Phani Wunnava's articles have appeared in a wide range of scholarly journals covering the areas of life-cycle union and non-union wage/benefit differentials, firm size effects, gender and racial wage differentials, efficiency wage models, charitable contributions towards higher education, disincentive effects of unemployment insurance, infant mortality, effect of net foreign investments on manufacturing productivity, time-series properties of the north American unemployment rates and Asian stock markets, the effect of political regimes on economic growth, fertility determinants, and determinants of internet diffusion.  He routinely serves as a referee for a number of scholarly journals.  He also co-edited New Approaches to Economic and Social Analyses of Discrimination (with Richard R. Cornwall), Praeger 1991; Immigrants and Immigration Policy:  Individual Skills, Family Ties, and Group Identities (with Harriet Duleep), JAI Press, 1996; and Changing Role of Unions:  New Forms of Representation, M. E. Sharpe, 2004, which has been recognized by the industrial Relations Section of Princeton University as one of the twelve Noteworthy Books in Industrial Relations and Labor Economics for 2004.

Hyon-Joo Yoo-Murphree

Bio

Hyon-Joo Yoo-Murphree is an Assistant Professor in Film and Television Studies at the University of Vermont. Her research focuses on East Asian cinema and postcolonial studies as well as globalization and media.

Hyon-Joo.Murphree@uvm.edu

 

Research

In her published work, she interrogates the formation of subalternity in a postcolonial world. In her essay "The Stranger's Passage in Cyberspace" (Postcolonial Studies Vol. 8, No. II, 2005), she argues that global capital functions as a new form of sovereign power and its control over the right to information creates the subaltern body to be allowed to die. In "Class and Ethnicity in the Global Market for Organs: The Case of Korean Cinema" (with Rebecca Garden, Journal of Medical Humanities Vol. 28 No. 4, 2007), she looks at how the medical-industry complex depends on the scarcity of organs to maintain the commodity status of human organs and the capitalist logic of life.
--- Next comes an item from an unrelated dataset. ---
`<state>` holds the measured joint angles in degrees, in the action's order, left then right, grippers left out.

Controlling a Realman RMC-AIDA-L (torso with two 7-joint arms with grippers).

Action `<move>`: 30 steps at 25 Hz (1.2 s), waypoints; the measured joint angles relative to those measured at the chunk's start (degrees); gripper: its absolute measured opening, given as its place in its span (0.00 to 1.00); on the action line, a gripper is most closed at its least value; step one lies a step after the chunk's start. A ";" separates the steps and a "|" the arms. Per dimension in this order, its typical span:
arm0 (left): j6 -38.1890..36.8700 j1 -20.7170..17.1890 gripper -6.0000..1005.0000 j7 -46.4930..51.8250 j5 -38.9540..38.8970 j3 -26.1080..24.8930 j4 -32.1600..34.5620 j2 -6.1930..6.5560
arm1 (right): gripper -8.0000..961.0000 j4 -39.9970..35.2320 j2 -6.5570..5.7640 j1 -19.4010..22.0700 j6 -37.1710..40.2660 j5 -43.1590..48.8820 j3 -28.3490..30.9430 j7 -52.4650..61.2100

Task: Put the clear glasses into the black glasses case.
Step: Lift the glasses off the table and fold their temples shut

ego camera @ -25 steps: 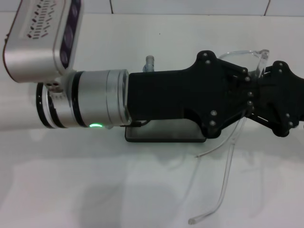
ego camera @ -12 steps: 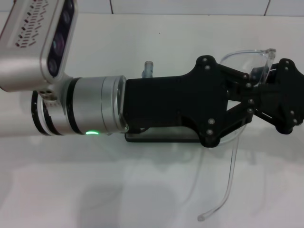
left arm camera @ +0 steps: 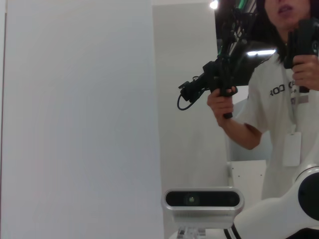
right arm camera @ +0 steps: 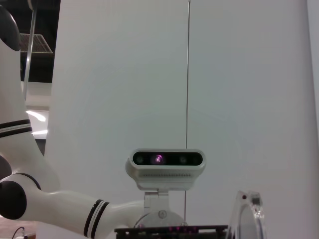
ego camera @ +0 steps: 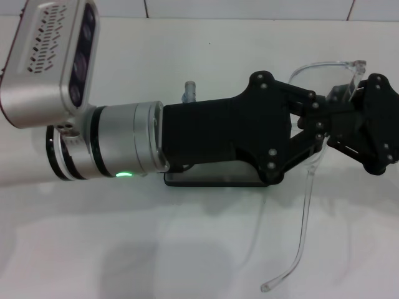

In "Transnational Cultural Production and the Politics of Moribund Masculinity" (forthcoming in positions: east asia cultures critique Vol. 16, No. 3, 2008), she theorizes postcolonial subjectivity as the point of cultural resistance that radically negates economic and ideological demands made on the subject by global capitalism and the nation-state. She is also working on a book-length project theorizing postcolonial East Asian cinema and society.